The RIG-I like receptors (RLRs) are intracellular enzyme sentries that detect viral infection and initiate a first line of antiviral defense. The cellular molecules that activate RLRs in vivo are not clear.
John Karijolich, PhD, and colleagues have made the surprising discovery that host-derived RNAs — not viral molecules — activate RLRs. The investigators studied the cellular response to infection with Kaposi’s sarcoma-associated herpesvirus (KSHV), an oncogenic virus and AIDS-associated pathogen that causes Kaposi’s sarcoma and primary effusion lymphoma (PEL).
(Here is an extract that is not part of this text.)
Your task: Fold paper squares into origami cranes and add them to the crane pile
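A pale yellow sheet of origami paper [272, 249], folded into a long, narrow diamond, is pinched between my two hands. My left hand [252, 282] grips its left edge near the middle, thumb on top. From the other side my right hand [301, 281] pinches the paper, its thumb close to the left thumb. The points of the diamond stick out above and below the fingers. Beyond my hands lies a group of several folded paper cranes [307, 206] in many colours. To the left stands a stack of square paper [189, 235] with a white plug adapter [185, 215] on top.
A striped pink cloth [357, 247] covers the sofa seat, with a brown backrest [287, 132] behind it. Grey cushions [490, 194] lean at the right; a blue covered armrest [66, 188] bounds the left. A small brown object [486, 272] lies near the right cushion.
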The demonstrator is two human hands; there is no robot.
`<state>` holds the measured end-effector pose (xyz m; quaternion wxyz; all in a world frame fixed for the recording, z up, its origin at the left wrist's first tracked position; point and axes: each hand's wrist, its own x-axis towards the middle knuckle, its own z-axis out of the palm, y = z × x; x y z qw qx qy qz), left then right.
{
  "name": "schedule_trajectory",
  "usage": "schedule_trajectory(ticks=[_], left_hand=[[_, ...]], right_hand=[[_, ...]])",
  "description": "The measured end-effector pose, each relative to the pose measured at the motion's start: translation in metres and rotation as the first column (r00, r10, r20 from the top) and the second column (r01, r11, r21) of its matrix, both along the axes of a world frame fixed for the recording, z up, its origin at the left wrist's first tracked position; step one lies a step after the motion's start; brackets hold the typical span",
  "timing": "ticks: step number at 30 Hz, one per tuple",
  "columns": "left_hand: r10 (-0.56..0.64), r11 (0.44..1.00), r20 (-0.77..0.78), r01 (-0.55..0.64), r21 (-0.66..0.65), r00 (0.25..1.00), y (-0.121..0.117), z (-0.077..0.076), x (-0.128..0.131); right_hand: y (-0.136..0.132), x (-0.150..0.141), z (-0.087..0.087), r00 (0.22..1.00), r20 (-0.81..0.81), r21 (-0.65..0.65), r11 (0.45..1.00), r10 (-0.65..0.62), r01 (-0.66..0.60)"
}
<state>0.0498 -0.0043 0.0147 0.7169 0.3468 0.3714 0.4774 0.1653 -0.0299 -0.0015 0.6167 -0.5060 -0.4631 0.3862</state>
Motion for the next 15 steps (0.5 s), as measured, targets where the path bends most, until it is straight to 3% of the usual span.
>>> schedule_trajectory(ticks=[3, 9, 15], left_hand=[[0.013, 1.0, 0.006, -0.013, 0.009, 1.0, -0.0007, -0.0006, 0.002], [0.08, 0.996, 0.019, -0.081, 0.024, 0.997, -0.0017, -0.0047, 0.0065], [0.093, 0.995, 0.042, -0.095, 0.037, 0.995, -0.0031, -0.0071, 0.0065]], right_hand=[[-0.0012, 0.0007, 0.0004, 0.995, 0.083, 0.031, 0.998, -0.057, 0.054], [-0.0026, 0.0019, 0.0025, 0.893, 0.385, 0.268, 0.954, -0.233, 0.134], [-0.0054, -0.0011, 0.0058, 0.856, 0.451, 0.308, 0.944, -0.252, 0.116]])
In patient-derived PEL cells, the researchers demonstrated that RLRs restrict KSHV lytic reactivation — the viral replication and cell-destroying part of the viral life cycle. They found that RLRs sense host-derived noncoding RNAs, and that an infection-dependent reduction in another host protein results in the accumulation of noncoding RNAs that activate RLRs.
The study, reported in Nature Communications, defines the in vivo substrates of RLRs during an oncogenic virus infection and reveals a relationship between cellular RNA processing and an innate antiviral immune response.
Karijolich is a Pew Biomedical Scholar. This research was supported by Vanderbilt University Medical Center, the Vanderbilt-Ingram Cancer Center Ambassadors and the American Cancer Society.